**YOUR GOAL:** Read the lines below, and copy any that contain the string "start".

+ + + +

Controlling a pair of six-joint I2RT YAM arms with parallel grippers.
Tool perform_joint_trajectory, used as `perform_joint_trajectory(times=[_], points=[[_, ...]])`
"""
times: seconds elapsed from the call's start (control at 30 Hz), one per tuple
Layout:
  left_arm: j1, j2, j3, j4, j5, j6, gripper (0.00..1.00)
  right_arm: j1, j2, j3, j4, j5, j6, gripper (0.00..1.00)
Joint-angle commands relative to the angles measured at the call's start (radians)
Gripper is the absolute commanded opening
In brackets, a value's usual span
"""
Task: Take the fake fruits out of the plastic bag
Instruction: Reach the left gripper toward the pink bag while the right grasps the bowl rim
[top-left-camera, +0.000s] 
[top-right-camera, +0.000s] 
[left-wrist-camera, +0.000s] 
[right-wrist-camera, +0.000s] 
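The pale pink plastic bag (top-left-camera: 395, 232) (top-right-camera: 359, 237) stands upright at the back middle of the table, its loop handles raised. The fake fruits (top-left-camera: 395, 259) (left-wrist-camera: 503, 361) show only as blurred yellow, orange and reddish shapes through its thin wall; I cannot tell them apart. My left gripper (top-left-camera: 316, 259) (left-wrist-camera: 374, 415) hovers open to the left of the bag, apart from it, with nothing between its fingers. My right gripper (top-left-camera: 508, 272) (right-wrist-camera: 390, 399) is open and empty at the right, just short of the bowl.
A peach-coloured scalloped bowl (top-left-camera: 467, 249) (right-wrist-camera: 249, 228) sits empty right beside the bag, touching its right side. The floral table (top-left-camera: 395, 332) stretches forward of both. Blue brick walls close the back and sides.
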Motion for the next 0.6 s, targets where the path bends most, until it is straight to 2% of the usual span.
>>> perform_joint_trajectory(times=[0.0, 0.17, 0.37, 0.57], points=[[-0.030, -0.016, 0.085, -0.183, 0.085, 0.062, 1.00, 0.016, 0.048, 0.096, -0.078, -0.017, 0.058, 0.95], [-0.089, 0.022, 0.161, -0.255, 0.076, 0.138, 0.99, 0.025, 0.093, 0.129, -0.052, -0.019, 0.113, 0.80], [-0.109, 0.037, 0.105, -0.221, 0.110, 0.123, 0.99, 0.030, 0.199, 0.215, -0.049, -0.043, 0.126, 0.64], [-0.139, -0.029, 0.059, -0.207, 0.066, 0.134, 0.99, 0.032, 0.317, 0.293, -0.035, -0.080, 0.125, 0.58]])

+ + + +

**SOLUTION TO THE EXERCISE:**
times: seconds elapsed from the call's start (control at 30 Hz), one per tuple
Joint-angle commands relative to the angles measured at the call's start (radians)

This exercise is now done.